Rather than lure you in, the wall o’ stuff was overwhelming for a first-time visitor, making it easier to glance and pass rather than stay and browse.

A selection of highly-rated products on display inside the Amazon 4-Star store in New York City
Jason Del Rey

But if you can get past that, and I did, you’ll find a retail store that feels both like an admission of past failures but also a signal of where Amazon might still find green room to run.

Let me explain. It should go without saying that Amazon has built a once-in-a-lifetime business — $100 billion-plus in North America alone last year — by creating the best online shopping destination for shoppers who come to the site with a clear intent to make a specific purchase.

What Amazon has repeatedly failed at, though, is becoming a shopping destination that attracts people looking for the digital equivalent of window-shopping — either for entertainment or because they want to discover merchandise they didn’t realize they wanted or needed.

It hasn’t been for lack of effort: Over the last five years, Amazon has launched multiple attempts aimed at attracting the giant swath of retail consumption that is more impulse-buy than premeditated purchase.
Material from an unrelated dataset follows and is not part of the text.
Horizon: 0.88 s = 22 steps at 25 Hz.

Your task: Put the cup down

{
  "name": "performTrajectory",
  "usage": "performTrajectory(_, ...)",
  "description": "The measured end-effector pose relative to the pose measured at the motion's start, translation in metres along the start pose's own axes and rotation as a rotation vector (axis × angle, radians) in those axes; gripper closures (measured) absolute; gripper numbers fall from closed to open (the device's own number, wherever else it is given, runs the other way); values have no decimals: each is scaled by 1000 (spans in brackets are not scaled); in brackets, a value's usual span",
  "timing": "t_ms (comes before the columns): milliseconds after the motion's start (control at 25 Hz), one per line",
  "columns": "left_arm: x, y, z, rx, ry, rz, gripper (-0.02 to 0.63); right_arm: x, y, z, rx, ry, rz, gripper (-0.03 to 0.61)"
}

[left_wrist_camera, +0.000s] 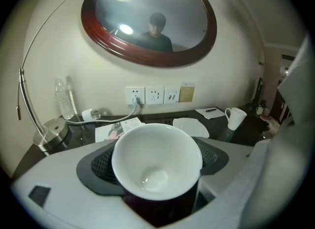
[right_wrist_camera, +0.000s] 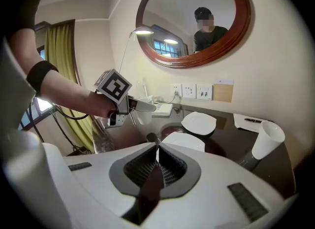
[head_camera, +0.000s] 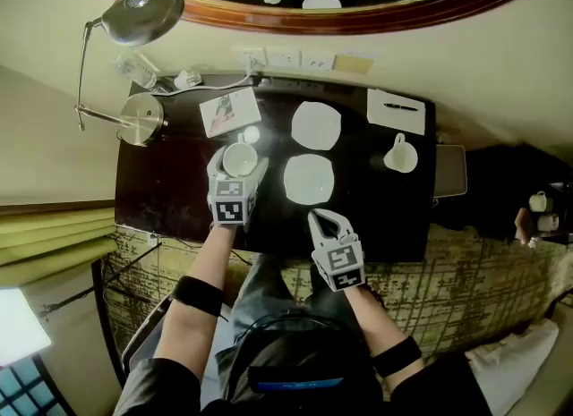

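Note:
A white cup (head_camera: pixel 239 158) hangs over the dark table (head_camera: pixel 170 186), left of centre, with my left gripper (head_camera: pixel 237 171) shut on it. In the left gripper view the cup (left_wrist_camera: pixel 157 161) fills the space between the dark pads (left_wrist_camera: pixel 98 166), its mouth facing the camera and empty. My right gripper (head_camera: pixel 328 218) is over the table's near edge, shut with nothing in it; its pads (right_wrist_camera: pixel 147 166) meet in the right gripper view. From there the left gripper with the cup (right_wrist_camera: pixel 142 111) shows at the left.
Two white saucers (head_camera: pixel 309 179) (head_camera: pixel 316 125) lie at the table's middle. A second white mug (head_camera: pixel 400 155) stands at the right, a notepad with a pen (head_camera: pixel 395 110) behind it. A booklet (head_camera: pixel 228 112), a lamp base (head_camera: pixel 141 119) and a water bottle (left_wrist_camera: pixel 64 100) are at the back left.

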<state>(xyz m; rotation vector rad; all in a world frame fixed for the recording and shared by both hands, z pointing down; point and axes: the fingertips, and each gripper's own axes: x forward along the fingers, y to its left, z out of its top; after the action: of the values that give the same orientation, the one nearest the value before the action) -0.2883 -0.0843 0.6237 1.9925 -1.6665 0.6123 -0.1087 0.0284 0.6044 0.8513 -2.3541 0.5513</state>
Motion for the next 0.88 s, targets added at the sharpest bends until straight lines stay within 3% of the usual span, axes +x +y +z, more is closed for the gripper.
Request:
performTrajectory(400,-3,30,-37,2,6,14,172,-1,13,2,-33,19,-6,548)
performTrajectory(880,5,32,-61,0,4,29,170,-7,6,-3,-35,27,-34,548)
There’s been Amazon Collections, New & Interesting Finds on Amazon and, most recently, Amazon Spark.

None has been a hit to date.

So Amazon did something that would have seemed like a joke only, say, five years ago: Attempt to inspire serendipitous — or discovery — shopping through a physical, not digital, storefront.

A display of “Amazon Exclusives” merchandise inside the new Amazon 4-Star store in New York City.
A display table full of “Amazon Exclusives” merchandise inside the new Amazon 4-Star store in New York City.
Jason Del Rey

Amazon’s own blog post announcing the store says as much: “We created Amazon 4-star to be a place where customers can discover products they will love.” Emphasis mine. If a similar blog post were written about the launch of Amazon.com, instead, you could have imagined the word “buy” replacing the word “discover.”

Beyond the crowded shelves, there are other parts of this new Amazon experience that still needed work on Day 2 of its launch. For example, I had a bunch of trouble trying to use the Amazon app to pay at checkout, and the experience is still clunky even if it would have worked.

There are also details that make you think Amazon could be onto something. The digital pricing displays, showing the current price on Amazon.com that in-store Prime members also pay, are a nice touch. Items in the “trending” section could be a go-to display for gift-givers struggling for an idea for said gift.

But more than anything, Amazon 4-Star feels like a realization that Amazon.com has yet to replicate the enjoyment many people still find from the serendipity of in-store shopping. So Amazon looked backward to the industry’s history to try to create the retail experience of the future.